Statistical Analysis 4.4: Correcting for small samples

Correcting for small samples
T distribution
Finite population correction

Correcting for small samples

Overview

This lesson introduces the t distribution.

Objectives

After completing this module, students should be able to:

Calculate percentiles and confidence intervals using the t distribution.
Explain when the t distribution is more appropriate than the normal distribution.
Calculate and apply finite population corrections.

Readings

Schumacker, pp 106-112.

T distribution

What if we have really small sample sizes (N<100, or some would say N<30)?

Our samples do not have the same properties as the standard normal curve (the z-distributiong).
Therefore, our sample statistics (such as \(\bar{x}\)) are not quite normally distributed around \(\mu\).

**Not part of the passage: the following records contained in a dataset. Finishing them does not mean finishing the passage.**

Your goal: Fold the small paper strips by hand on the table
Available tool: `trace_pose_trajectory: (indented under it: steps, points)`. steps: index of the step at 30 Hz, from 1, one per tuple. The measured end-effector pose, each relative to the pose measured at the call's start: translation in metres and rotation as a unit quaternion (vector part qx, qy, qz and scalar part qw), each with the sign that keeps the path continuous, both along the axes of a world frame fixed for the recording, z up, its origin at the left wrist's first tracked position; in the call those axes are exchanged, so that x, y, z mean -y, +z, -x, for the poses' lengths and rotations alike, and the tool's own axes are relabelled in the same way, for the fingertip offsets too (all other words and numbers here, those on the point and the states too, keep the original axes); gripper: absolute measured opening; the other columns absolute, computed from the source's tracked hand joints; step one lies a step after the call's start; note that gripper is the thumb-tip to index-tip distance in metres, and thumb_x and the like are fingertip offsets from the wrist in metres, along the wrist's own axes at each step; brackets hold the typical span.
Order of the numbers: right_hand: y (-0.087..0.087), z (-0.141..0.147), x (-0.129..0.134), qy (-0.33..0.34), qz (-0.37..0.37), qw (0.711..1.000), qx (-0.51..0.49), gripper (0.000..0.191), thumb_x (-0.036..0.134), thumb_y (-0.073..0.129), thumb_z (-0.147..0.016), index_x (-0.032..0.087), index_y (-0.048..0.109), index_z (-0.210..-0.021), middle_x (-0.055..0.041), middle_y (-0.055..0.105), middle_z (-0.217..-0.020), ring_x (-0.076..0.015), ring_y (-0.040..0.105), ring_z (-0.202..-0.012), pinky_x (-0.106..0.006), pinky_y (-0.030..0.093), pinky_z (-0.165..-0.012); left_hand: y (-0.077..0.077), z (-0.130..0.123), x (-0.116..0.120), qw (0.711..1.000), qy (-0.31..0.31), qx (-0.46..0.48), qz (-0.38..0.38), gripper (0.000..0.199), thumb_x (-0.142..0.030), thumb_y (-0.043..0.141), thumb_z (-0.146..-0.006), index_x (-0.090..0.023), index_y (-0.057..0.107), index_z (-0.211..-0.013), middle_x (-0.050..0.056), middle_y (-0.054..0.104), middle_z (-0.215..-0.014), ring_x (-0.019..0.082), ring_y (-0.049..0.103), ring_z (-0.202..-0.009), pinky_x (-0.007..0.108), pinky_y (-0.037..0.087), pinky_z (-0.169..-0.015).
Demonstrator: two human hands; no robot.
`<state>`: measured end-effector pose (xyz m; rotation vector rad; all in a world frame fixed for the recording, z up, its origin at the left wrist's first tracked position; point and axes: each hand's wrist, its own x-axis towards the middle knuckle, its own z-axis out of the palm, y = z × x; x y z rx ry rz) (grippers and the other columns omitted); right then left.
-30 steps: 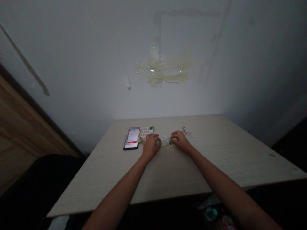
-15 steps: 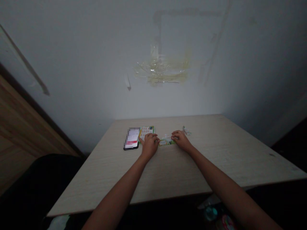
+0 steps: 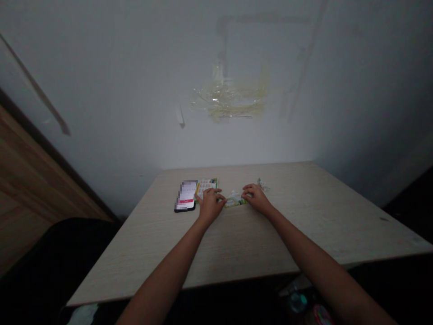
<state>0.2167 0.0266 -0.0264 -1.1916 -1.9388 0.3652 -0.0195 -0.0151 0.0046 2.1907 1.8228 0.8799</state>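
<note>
A small green, white and yellow printed paper piece [image 3: 235, 200] lies low over the table between my two hands. My left hand [image 3: 211, 203] is closed at its left end, with the index finger and thumb brought together there. At its right end, the fingers of my right hand [image 3: 256, 197] are bent in a pinch on the edge. Something pale and thin stands up along the paper's far side, too small to make out. Partly behind my left hand lies a printed sheet [image 3: 207, 183] with a green and yellow border.
Left of the sheet is a phone [image 3: 186, 197] with its screen lit. A crumpled clear wrapper [image 3: 263, 185] lies just beyond my right hand. The wooden table [image 3: 324, 212] meets a wall [image 3: 135, 90] with old tape on it. A bottle [image 3: 297, 301] stands below the front edge.
The paper piece has tilted slightly between my fingers, and its near edge sits a little lower. Both hands have barely moved. The phone, sheet and wrapper are where they were.
</note>
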Motion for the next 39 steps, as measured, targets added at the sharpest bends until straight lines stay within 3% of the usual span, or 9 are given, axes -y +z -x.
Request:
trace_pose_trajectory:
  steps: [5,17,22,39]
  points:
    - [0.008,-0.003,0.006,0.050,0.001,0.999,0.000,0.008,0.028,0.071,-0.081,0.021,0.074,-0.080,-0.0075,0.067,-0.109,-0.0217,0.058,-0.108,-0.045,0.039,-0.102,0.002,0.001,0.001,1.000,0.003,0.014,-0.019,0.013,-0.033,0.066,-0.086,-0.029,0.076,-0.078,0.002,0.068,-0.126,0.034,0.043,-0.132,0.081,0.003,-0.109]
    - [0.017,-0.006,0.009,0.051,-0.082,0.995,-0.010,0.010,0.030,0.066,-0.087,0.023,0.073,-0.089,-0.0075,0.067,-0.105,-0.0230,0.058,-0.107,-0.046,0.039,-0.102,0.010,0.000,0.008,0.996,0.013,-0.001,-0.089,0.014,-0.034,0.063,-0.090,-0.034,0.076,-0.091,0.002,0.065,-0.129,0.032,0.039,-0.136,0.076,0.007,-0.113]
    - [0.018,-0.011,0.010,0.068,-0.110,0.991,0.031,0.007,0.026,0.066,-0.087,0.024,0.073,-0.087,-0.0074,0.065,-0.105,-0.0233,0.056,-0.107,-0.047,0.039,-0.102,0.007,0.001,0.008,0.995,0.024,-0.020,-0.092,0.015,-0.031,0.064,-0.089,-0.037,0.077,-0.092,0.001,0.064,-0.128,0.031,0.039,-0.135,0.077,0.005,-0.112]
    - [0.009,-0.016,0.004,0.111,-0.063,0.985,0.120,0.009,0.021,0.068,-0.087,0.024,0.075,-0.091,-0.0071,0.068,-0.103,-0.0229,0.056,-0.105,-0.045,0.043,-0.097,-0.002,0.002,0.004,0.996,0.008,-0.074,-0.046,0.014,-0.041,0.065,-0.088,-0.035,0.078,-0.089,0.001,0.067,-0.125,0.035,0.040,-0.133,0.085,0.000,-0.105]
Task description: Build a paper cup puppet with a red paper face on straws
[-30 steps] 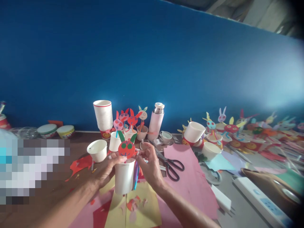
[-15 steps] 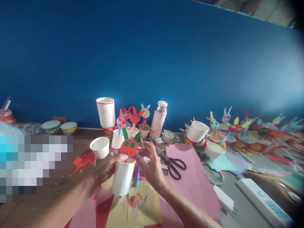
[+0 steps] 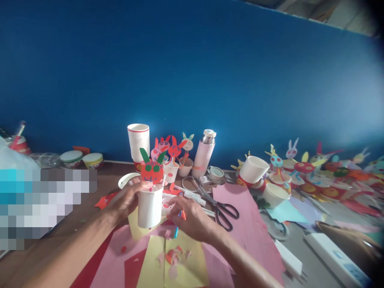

The answer is the T distribution:

Looks like the Z (normal), except that unlike the Z, it’s not always the same shape.
There’s one additional parameter (in addition to the mean and standard deviation), the degrees of freedom, which is a function of n. It essentially shifts how much of the mass is in the center versus the tails of the bell curve. When \(n\) is small, we get essentially some bonus uncertainty, on top of the usual contribution via the standard error.
We are also going to calculate the standard errors a bit differently because the size of sample standard deviations are biased downward.

Two steps:

Consider the alpha-level.

Take into consideration the alpha-level (\(\alpha\)): the \(\alpha\) associated with a 95% CI is 1-0.95 or 0.05 and the \(\alpha\) associated with a 99% CI is 0.99 or 0.01.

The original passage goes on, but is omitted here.